Mentre si prepara il soffritto, tagliare le zucchine a rondelle spesse circa 2 – 2,5 cm.
Tamponare le patate con un panno per asciugarle e tagliarle a spicchi.

Quando il soffritto sarà pronto, aggiungere le patate e le zucchine e far insaporire per 2 minuti girando spesso. Sfumare con il vino bianco e quando sarà evaporato per buona parte unire i pomodorini tagliati a metà. Se usate pomodori grandi invece, dopo averli lavati, tagliateli a metà e grattugiateli dai fori grossi della grattugia raccogliendo anche i succhi che rilasciano.
Aggiungere il prezzemolo tritato, salare e coprire con il coperchio.
Normalmente gli ortaggi rilasciano parecchia acqua e quindi meglio non aggiungerne fin dall'inizio. Controllate invece durante la cottura e se serve un poco, aggiungete mezzo mestolo di acqua calda.

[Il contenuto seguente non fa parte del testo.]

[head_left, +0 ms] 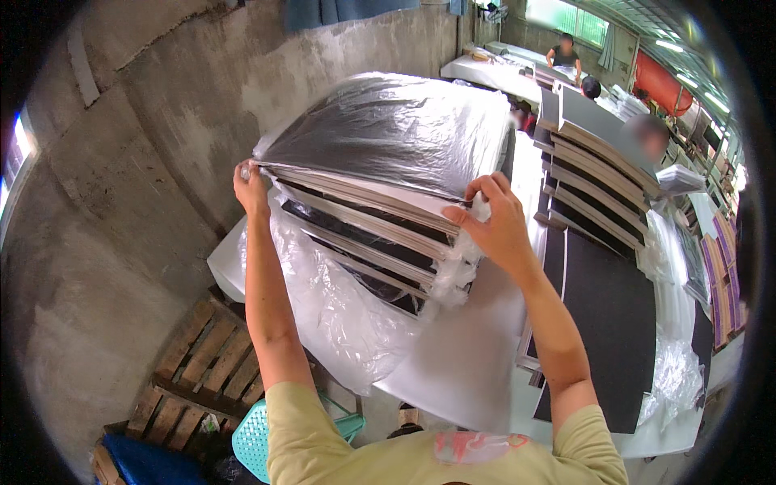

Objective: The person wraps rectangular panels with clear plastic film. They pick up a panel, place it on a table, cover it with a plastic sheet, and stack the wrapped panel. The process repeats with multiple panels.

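Note:
A tall stack of flat black and pale boards stands on the white table in front of me. Clear plastic film lies over its top, wrinkled and shiny above a dark surface. At the near left corner my left hand pinches the film's edge. My right hand is closed on the film at the near right corner, thumb below and fingers on top. Crumpled film bunches beneath the right hand along the stack's side. More loose film hangs down from the front left.
Stepped piles of boards and a large black board are on the right. A concrete wall rises on the left. Below stand a wooden pallet and a turquoise plastic stool. Other people work farther back.

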Available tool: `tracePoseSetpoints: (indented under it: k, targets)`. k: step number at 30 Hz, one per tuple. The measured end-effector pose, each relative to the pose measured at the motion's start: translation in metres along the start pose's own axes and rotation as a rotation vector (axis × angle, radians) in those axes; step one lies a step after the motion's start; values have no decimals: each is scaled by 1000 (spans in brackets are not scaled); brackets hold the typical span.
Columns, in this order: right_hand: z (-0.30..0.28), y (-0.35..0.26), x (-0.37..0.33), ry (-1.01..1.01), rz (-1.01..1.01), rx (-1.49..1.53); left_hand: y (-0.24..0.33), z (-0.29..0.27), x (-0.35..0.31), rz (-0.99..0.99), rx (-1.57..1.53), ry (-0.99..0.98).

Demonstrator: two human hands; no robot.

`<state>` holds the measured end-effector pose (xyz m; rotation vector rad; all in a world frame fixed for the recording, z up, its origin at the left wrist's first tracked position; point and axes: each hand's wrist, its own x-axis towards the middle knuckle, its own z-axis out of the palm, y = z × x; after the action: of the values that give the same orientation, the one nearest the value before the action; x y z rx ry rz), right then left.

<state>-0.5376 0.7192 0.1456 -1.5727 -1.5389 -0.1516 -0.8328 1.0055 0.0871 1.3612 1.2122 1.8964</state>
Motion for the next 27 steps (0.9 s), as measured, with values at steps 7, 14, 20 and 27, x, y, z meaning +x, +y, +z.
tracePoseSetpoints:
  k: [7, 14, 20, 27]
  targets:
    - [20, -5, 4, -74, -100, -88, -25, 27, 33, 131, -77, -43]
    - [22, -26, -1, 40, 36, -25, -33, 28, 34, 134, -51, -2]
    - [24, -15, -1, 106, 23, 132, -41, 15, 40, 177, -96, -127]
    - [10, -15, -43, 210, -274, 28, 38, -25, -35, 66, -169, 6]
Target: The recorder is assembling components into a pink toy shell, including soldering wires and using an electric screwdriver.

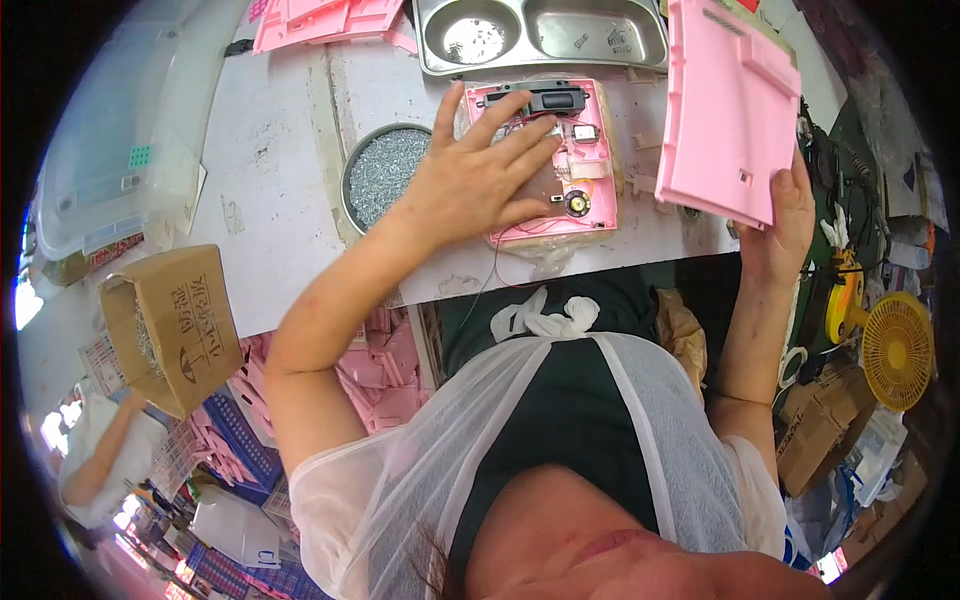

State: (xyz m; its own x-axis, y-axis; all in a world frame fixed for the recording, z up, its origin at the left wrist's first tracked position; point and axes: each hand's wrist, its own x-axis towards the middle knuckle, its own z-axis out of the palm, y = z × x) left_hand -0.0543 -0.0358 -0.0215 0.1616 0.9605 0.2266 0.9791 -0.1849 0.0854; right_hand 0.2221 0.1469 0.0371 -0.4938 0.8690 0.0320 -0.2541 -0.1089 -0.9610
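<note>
A pink plastic housing (pixel 598 215) lies open side up on the table, with a black roller mechanism (pixel 555 99), thin wires and a small round part (pixel 577 203) inside it. My left hand (pixel 480 175) rests over its left half, fingers spread, the fingertips near the black mechanism and wires. What lies under the palm is hidden. In my right hand (pixel 785 205) a pink plastic panel (pixel 725 120) is held up by its lower right edge, tilted, to the right of the housing. A small rectangular opening shows near the panel's lower corner.
Left of the housing stands a round bowl (pixel 350 190) full of small screws. A metal compartment tray (pixel 545 70) sits beyond it, beside more pink panels (pixel 330 22). A cardboard box (pixel 195 320) is at the table's left edge; a yellow fan (pixel 897 350) stands at right.
</note>
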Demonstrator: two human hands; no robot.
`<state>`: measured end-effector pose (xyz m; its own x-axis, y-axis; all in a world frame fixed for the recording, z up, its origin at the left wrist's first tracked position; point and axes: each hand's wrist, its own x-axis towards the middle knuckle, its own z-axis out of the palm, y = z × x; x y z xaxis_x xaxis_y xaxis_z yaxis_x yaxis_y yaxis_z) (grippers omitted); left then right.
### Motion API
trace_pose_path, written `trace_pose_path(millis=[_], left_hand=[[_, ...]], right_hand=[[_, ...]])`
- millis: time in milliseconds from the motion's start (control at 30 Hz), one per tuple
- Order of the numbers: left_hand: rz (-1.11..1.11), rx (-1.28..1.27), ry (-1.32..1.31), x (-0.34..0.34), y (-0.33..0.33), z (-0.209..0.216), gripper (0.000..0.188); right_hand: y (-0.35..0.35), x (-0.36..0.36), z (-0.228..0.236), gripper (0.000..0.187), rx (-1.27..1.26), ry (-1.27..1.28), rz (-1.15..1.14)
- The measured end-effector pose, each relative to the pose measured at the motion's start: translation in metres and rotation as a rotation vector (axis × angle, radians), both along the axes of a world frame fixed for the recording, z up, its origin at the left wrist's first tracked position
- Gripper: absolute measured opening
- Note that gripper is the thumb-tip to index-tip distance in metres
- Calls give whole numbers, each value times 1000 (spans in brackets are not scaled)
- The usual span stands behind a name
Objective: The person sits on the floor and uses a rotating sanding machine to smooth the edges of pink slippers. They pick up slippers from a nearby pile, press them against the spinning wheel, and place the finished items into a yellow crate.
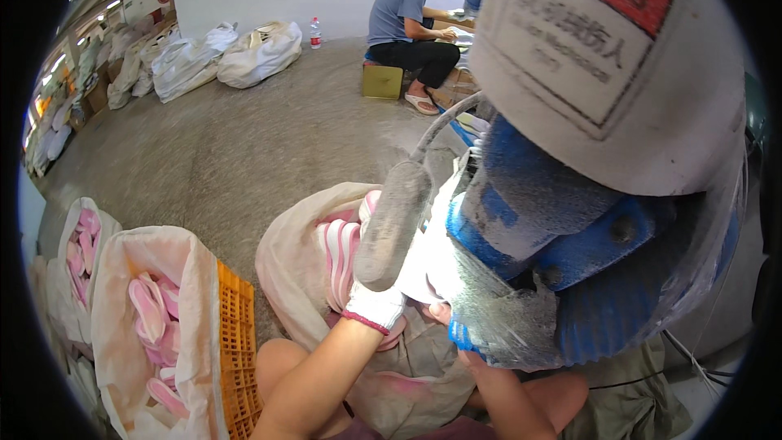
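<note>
Work looks midway, with pink soles (151, 318) in the left sack (112, 301) and striped soles (340, 257) in the near middle bag (285, 240), finished ones indistinguishable, while the gloved left hand (377, 307) and right hand (441, 313) meet beside the blue machine (509, 236), their fingers' grip impossible to tell.

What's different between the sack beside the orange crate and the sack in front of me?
The crate-side sack stands upright against the orange crate; the front sack sags loosely. The crate-side sack holds jumbled pink pieces; the front sack shows striped pink-and-white pieces nested together. Both are pale, open sacks.
</note>
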<state>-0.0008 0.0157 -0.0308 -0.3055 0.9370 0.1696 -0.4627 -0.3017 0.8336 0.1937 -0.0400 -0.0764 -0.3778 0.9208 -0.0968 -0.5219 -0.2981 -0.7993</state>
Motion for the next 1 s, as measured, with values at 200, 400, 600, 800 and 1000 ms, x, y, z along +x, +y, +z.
trace_pose_path(millis=[200, 400, 600, 800, 1000], left_hand=[[-212, -47, -644, -7, -65, -27, 46], [-427, -346, -680, -13, -101, -86, 63], [-430, -479, -591, 6, -100, -90, 69], [-365, -424, -591, 11, -102, -89, 66], [-255, -302, -594, -18, -94, -62, 68]], right_hand=[[-48, -21, 44, 54, 380, -671, 163], [-136, -32, 24, 64, 174, -342, -134], [-139, -16, 16, 66, 132, -387, -156], [-134, -2, 14, 52, -68, -323, -232], [-129, 17, 9, 49, -254, -236, -119]])
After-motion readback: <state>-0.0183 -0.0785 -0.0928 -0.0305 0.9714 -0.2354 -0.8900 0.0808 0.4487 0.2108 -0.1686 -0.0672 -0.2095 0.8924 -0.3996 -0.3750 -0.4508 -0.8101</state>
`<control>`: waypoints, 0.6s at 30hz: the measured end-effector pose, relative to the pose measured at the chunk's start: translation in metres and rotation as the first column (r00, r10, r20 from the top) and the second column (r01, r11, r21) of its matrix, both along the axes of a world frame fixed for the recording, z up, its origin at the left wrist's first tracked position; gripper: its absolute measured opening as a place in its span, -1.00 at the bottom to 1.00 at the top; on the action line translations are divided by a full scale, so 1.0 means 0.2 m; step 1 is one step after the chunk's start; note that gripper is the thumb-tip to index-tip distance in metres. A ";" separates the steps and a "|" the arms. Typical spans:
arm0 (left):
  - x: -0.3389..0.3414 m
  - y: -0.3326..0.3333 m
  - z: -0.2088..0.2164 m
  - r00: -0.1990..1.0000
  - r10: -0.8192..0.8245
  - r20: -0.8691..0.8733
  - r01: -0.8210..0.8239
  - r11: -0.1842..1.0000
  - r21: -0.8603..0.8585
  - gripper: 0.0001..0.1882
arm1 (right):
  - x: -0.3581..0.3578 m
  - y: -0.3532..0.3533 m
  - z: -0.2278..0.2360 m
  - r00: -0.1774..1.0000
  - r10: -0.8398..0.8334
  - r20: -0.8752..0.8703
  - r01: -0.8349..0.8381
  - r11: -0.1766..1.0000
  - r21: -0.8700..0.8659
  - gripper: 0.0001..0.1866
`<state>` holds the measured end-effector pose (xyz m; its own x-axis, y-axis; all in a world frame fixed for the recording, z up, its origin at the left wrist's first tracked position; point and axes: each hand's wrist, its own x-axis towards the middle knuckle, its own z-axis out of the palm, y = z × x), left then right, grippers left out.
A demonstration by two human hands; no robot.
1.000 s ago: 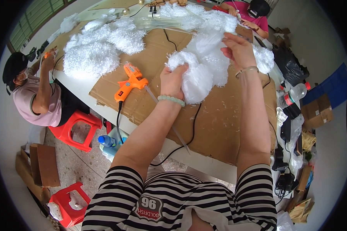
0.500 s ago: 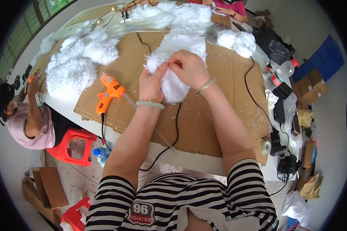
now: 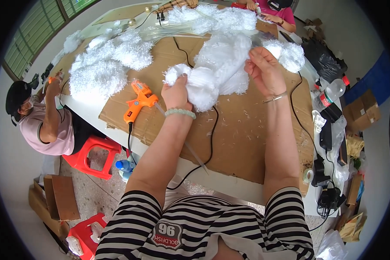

Cuocere a fiamma bassa per circa 20 minuti e comunque finchè patate e zucchine non siano morbide ma non disfatte. Verso fine cottura correggere il sale se necessario.

Ritirare dal fuoco, lasciare intiepidire oppure portare a temperatura ambiente.
Fare un giro di olio evo per chiudere e servire come piatto principale con del buon pane, delle olive nere e della feta per la sapidità e dello yogurt greco che con le sue note acidule rinfresca la bocca.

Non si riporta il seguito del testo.